Michael reaches for the vodka bottle and takes a long pull from it as I speak, studying me from round the side of it.
‘Can I just say, Michael – it’s probably best if you don’t drink any more alcohol. Only – if we go to the hospital – if that’s what you decide to do – then the fact that you’ve drunk all this vodka will only delay your being assessed by the duty psych team.’

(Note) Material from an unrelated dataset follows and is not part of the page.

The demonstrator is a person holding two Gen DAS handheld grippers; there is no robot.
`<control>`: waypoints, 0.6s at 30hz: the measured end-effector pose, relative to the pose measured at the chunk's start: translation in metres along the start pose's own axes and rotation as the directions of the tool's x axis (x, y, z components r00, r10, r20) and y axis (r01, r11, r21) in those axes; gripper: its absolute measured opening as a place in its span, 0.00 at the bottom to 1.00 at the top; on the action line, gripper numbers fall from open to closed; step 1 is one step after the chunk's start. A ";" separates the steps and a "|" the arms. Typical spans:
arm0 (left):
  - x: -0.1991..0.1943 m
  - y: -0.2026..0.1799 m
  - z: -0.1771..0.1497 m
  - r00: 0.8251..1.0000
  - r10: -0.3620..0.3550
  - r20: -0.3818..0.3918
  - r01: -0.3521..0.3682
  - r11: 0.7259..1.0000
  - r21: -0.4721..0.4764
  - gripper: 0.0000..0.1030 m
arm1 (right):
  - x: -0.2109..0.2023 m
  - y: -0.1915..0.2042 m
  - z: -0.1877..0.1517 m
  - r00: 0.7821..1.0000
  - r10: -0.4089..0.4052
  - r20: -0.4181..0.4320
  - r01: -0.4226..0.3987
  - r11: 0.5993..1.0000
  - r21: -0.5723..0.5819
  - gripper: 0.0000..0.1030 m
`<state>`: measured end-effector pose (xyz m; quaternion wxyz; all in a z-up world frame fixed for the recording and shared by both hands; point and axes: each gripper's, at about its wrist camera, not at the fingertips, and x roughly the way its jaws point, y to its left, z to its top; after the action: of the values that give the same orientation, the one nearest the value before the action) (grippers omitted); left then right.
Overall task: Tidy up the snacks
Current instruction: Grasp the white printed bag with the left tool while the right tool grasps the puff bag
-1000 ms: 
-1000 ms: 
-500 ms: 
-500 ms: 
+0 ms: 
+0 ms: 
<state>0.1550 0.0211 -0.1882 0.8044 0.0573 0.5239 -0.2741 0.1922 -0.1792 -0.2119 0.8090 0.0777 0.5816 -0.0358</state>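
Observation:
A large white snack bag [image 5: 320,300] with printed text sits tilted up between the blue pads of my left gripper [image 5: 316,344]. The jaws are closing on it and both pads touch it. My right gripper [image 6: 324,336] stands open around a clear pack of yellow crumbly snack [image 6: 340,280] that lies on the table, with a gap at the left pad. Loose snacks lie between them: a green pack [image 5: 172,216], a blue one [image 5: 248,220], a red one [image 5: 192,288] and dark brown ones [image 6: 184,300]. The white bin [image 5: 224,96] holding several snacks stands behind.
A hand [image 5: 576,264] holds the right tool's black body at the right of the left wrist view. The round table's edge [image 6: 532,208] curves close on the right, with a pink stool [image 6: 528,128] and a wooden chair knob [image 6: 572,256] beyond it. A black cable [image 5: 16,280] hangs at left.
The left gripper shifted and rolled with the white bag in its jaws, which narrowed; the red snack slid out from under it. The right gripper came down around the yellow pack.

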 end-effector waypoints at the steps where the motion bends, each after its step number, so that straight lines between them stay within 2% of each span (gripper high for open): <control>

Michael slowly lowers the bottle.
‘Do you honestly think I’m not aware of these things? This bottle is filled with water. Water, with a zest of lemon and honey. Okay? But thank you for your input.’
He wrinkles his nose and lips, closes his eyes and gives his head a quick little shake from side to side.
‘Look. If you can’t get me Dr Everard Sprailes then I really don’t know what you’re here for. I’m exhausted. I’ve spent the night researching my condition on the internet and I’ve come up with some fascinating links which I may or may not share with you. I can tell you’re concerned about the padlock – here…’
He slips his hand out of the lock, which turns out not to have been fastened, unwraps it from the chair and tosses it in my direction.
‘Yes, I’m suicidal. Yes, I’m ill. But if you insist we go to the hospital then I’ll agree solely on the understanding that we contact Dr Sprailes at the earliest opportunity.’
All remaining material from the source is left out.